Find and return every line of the data that contains the word "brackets".

★ ★ ★ ★

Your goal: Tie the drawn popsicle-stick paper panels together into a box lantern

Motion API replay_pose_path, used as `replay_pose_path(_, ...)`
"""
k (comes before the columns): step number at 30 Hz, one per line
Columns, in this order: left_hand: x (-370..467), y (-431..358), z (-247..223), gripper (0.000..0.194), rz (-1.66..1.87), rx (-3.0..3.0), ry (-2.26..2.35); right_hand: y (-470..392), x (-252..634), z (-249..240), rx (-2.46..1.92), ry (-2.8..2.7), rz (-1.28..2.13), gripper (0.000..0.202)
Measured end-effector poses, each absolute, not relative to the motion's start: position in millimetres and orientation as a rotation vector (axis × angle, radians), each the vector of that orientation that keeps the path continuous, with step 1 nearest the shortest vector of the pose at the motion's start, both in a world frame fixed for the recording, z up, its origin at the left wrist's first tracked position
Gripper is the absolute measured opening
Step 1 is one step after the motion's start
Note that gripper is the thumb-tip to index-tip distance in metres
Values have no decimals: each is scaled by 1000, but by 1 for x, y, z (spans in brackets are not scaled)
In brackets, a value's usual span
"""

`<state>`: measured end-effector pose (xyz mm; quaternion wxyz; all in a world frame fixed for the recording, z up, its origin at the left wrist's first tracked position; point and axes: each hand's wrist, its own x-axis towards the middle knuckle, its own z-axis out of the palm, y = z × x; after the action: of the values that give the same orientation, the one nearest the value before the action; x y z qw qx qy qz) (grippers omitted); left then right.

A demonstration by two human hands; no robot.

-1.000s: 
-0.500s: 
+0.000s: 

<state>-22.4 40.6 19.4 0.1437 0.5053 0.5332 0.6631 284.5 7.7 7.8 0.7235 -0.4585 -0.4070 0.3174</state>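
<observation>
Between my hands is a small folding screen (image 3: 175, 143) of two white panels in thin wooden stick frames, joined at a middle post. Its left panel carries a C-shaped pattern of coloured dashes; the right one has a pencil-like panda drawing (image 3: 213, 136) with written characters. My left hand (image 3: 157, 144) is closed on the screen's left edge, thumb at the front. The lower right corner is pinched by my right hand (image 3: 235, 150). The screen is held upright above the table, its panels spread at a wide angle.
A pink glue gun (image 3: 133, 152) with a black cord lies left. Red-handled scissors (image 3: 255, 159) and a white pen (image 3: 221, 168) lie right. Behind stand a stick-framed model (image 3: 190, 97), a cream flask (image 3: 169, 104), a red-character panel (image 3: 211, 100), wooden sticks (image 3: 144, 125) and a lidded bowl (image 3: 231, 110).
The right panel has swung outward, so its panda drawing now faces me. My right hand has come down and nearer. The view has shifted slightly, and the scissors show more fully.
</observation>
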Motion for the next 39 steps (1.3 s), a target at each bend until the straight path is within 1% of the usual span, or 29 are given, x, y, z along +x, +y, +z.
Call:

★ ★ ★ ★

- [EXERCISE RESULT]
Values have no decimals: each is scaled by 1000, but by 1 for x, y, z (spans in brackets are not scaled)
In brackets, a value's usual span

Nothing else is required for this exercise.